2 yrs. - putting sippy cup or bottle in sink, put trash in garbage; they are old enough to understand this and repetition will show them where things go. Get them to keep their shoes in closet or under bed. Show them ownership = responsibility. (They like to be like you, so show them good habits.)
3 yrs.- getting out snacks which are safe like plastic peanut butter container, yogurt out of fridge, or their cup and bowl out of drawer (I use low cabinets and deep drawers for the little one's dishes).
4 yrs.-Helping to feed animals
5 yrs.-Wiping down cabinets
6 yrs.-Helping take out the trash
7 yrs.-Trash duty, cleaning and purging own stuff/room, keeping backpack clean/neat, homework organized.
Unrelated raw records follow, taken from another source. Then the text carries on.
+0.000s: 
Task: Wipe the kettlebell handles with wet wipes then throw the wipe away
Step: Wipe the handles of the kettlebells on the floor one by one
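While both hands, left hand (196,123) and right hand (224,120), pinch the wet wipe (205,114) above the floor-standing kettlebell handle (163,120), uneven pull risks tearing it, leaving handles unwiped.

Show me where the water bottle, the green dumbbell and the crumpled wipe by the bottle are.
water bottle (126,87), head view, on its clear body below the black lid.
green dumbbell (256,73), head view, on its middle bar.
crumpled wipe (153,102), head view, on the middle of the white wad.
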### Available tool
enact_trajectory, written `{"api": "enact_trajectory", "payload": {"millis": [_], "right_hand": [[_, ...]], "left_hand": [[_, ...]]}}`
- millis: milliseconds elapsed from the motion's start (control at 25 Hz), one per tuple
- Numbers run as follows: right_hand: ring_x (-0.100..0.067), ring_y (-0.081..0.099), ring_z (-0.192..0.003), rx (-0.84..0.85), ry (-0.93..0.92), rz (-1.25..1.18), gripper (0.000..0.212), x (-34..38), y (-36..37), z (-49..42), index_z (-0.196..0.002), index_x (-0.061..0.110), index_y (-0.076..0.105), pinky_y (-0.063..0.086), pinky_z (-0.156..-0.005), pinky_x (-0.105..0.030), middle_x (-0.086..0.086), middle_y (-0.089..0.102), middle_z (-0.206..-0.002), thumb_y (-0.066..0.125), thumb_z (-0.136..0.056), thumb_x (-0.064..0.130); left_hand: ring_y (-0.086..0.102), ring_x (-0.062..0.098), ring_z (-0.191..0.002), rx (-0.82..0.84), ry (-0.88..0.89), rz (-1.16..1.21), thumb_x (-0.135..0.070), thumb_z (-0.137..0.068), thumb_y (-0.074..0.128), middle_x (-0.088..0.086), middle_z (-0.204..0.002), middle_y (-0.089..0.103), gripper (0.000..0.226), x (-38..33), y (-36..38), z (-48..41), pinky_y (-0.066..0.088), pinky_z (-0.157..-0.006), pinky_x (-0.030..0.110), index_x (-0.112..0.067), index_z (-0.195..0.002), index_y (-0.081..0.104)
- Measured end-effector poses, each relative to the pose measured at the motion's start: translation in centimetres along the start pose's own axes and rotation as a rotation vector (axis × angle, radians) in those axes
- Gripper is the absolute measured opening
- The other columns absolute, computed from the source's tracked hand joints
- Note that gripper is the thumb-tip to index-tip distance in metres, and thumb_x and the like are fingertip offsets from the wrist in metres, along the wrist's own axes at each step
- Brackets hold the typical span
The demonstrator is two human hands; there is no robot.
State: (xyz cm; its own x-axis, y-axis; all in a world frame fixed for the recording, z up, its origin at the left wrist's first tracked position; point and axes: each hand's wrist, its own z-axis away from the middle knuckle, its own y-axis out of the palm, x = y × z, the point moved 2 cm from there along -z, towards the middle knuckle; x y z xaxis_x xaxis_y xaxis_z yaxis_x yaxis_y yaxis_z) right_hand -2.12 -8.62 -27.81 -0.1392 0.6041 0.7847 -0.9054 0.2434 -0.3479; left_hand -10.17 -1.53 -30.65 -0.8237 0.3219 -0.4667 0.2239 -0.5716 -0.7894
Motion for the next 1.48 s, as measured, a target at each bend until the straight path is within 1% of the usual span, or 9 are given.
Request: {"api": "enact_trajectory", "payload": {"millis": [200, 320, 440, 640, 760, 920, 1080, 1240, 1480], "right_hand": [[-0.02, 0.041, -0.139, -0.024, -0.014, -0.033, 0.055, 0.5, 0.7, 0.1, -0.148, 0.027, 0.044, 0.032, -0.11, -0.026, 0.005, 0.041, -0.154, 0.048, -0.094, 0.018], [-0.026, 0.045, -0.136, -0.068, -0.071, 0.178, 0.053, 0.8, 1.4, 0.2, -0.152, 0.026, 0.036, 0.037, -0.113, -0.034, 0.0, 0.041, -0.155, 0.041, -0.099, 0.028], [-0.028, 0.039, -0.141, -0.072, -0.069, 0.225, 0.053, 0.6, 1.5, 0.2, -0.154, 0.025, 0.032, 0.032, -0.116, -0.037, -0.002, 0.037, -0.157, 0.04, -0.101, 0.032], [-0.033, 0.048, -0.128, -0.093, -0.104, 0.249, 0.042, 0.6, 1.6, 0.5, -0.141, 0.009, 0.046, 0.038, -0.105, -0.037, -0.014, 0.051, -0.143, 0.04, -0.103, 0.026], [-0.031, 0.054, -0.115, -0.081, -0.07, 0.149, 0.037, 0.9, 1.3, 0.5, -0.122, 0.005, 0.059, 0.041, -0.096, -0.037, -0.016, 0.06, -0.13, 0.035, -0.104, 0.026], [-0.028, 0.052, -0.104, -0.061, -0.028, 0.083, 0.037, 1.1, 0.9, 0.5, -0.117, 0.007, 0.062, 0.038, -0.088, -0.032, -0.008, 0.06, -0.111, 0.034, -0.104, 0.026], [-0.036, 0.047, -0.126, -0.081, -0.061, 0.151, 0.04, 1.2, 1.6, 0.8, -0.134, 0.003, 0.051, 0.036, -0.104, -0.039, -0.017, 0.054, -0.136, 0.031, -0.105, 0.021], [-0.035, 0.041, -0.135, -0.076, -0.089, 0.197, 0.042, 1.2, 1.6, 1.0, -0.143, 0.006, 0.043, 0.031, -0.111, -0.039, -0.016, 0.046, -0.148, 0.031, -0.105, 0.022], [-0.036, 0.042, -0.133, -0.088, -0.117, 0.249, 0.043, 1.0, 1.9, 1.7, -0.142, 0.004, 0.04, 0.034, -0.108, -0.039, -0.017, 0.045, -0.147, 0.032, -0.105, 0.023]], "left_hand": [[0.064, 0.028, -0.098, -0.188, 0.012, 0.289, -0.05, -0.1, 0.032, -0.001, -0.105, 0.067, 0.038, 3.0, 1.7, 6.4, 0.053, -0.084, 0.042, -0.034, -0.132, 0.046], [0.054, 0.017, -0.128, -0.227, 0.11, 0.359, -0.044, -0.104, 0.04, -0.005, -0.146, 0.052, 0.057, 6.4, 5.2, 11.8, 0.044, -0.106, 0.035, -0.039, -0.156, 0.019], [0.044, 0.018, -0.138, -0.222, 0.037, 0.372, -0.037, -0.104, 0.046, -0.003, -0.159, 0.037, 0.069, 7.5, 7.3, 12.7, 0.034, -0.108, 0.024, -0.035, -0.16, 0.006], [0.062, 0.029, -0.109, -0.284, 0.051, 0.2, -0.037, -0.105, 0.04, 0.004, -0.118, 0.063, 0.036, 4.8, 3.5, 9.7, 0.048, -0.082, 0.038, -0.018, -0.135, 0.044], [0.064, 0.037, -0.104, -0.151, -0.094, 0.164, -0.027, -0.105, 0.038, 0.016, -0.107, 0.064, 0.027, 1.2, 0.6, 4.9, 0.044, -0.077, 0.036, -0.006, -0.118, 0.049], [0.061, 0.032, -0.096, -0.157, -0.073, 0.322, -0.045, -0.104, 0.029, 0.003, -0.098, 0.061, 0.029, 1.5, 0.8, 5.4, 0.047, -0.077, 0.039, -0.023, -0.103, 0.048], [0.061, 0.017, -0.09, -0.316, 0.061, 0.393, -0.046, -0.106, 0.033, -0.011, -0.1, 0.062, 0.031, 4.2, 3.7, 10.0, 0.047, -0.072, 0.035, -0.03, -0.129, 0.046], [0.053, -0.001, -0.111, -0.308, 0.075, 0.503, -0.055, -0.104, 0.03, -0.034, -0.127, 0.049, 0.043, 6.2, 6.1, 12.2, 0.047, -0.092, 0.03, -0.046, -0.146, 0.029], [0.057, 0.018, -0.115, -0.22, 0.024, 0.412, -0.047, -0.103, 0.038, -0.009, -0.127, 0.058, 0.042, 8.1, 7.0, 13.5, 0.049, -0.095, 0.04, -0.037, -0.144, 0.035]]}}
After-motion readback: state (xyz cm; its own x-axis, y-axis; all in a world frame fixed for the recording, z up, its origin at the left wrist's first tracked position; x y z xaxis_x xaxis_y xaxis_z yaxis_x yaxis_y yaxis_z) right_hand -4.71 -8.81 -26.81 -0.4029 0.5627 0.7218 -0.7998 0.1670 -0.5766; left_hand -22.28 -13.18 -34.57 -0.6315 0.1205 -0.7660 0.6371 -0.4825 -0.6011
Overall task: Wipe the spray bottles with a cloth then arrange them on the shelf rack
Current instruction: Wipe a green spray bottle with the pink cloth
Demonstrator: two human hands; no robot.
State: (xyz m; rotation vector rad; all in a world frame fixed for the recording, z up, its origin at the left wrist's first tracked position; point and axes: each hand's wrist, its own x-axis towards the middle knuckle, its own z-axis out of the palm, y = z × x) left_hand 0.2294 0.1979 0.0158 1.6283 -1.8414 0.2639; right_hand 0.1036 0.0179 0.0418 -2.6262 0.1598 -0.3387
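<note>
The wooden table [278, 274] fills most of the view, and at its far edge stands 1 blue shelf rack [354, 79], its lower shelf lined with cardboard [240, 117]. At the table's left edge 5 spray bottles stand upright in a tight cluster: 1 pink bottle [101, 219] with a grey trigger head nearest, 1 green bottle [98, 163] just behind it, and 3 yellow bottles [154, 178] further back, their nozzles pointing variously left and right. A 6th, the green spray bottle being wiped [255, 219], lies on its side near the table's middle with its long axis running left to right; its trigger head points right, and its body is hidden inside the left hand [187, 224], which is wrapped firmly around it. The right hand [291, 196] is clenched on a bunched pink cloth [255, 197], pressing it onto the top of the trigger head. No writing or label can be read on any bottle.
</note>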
Library books in same places all the time to easily find.
8 yrs.-Helping to groom animals, folding own clothes and putting them away,
9 yrs.-helping to put lower dishes away, setting table, sweeping
10 yrs.-vacuuming, emptying dishwasher, animal care helping brush/feed/etc.
11 yrs.-Cutting out coupons, making a meal, preparing grocery list for items which are used up, which are needed for recipe.
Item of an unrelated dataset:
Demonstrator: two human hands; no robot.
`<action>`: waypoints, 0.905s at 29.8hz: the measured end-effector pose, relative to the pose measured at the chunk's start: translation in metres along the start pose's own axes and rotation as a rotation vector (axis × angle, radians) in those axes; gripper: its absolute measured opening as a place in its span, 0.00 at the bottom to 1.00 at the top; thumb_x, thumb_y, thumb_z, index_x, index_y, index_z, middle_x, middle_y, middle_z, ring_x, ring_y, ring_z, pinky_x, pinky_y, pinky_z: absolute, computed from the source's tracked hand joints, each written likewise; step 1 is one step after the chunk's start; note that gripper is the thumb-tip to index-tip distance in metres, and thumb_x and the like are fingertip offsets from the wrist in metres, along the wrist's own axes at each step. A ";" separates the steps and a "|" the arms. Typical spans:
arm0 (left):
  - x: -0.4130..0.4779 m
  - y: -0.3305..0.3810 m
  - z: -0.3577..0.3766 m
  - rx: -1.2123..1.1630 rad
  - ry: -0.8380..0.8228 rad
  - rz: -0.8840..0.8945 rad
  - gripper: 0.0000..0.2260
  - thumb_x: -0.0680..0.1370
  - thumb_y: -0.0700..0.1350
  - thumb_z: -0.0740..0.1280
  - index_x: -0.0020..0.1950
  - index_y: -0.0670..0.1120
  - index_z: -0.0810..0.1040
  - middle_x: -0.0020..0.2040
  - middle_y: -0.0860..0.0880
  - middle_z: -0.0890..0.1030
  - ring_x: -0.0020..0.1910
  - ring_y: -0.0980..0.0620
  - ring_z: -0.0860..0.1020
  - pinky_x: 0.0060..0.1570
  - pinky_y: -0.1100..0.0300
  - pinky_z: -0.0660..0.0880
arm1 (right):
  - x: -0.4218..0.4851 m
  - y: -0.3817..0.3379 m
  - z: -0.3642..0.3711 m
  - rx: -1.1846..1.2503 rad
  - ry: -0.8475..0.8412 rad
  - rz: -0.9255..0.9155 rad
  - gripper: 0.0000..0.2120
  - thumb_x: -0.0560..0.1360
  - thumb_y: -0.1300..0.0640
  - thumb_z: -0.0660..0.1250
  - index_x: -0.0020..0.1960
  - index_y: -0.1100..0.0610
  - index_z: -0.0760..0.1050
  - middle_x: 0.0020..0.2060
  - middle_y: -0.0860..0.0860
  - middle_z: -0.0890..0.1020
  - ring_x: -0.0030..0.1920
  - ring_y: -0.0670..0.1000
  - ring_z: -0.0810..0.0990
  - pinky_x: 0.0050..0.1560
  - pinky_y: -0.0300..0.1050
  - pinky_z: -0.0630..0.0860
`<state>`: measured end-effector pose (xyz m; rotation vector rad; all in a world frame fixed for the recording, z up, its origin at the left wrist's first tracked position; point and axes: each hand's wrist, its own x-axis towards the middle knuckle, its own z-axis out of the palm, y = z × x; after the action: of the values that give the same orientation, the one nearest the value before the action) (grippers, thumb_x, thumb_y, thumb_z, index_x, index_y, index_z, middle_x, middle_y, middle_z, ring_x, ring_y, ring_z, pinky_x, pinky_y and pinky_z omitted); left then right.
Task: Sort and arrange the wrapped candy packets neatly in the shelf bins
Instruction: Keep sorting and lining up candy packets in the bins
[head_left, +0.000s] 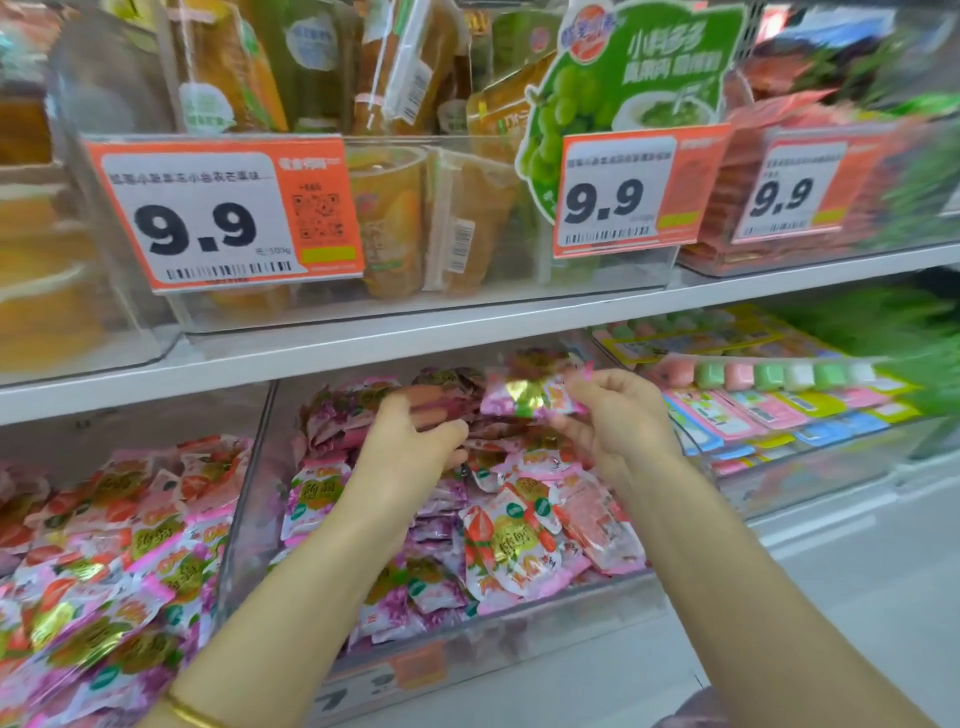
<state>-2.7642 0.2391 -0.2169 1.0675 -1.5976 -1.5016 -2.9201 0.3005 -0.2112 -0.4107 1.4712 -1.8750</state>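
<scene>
Gold bangle up front, left hand gripping purple packets in the bin beneath, right hand pinching a pink packet between the hands, and I'd lay it flat, label up.

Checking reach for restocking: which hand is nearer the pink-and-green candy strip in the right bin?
Right. The right hand, pinching a packet, is just left of the strip; the left hand is farther left, over the middle pile.
</scene>
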 end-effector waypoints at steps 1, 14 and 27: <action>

12 yrs.-Doing own laundry (includes running machine, measuring soap), taking out the large trash outside
13 yrs.-Grocery shopping- if you have two mature siblings you trust to take a carriage around the store, split your grocery list into two halves and have them shop too. (Helps cut down shopping time while teaching.)
14 yrs.-Dishes after dinner (not every day-2-3x wk is fine), animal care, some babysitting (not too often because then it becomes like you are taking advantage, volunteering or working p/t as a babysitter or for you at home to make up for the trips they want to take out.
15 yrs.-Babysitting on a regular basis, helping with younger ones, and volunteering or working on a permit to get ready for the 'real working world'.
16 yrs.-Washing cars, lawn work, house cleaning, ironing, laundry, etc.
17 yrs.-They ought to be bringing cars to be serviced if they drive them, helping with household duties.
18 yrs.-They ought to be sharing grocery shopping, mowing lawns and keeping common areas clean.
College or older living at home: you are not their maid, grocery shopper or servant. Though it might feel good to help them, don't do them a disservice by doing too much for them. They will need to learn how to do things on their own, for themselves, eventually.
Obviously, there are several more things in between these, which kids are able to do, just look around. You are only human. You don't have to be Super-Anything. They eat it up, mess it up, dirty it and wear it out, make them know it's part of life to pitch in.
It's best to start small; kids are never too young to learn.
What do you have your children do at home which teaches them how to be responsible?